- What you have to do
Word for word, please restate the lines from the beginning of the data through the line in which "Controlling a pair" appears.

(Given material)

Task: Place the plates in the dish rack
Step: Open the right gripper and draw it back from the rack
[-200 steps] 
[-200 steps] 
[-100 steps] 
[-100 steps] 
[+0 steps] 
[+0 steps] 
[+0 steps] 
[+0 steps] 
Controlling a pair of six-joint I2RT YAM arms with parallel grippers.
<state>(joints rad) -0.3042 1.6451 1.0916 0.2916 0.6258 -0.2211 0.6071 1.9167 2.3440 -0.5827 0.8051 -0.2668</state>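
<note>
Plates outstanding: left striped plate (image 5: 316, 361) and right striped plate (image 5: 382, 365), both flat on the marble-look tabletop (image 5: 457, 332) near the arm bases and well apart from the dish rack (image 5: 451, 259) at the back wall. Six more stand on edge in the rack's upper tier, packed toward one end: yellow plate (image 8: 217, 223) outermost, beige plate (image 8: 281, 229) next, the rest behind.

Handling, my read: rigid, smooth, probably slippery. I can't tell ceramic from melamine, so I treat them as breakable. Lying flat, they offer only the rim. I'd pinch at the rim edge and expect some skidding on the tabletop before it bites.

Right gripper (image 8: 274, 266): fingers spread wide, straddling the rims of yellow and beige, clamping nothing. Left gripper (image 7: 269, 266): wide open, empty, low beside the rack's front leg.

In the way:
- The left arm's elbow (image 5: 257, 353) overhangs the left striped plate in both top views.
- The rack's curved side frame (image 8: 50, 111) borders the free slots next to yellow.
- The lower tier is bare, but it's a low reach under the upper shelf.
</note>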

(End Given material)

- Your solution
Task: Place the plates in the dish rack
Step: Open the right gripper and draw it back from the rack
[-200 steps] 
[-200 steps] 
[-100 steps] 
[-100 steps] 
[+0 steps] 
[+0 steps] 
[+0 steps] 
[+0 steps] 
Controlling a pair of six-joint I2RT YAM arms with parallel grippers.

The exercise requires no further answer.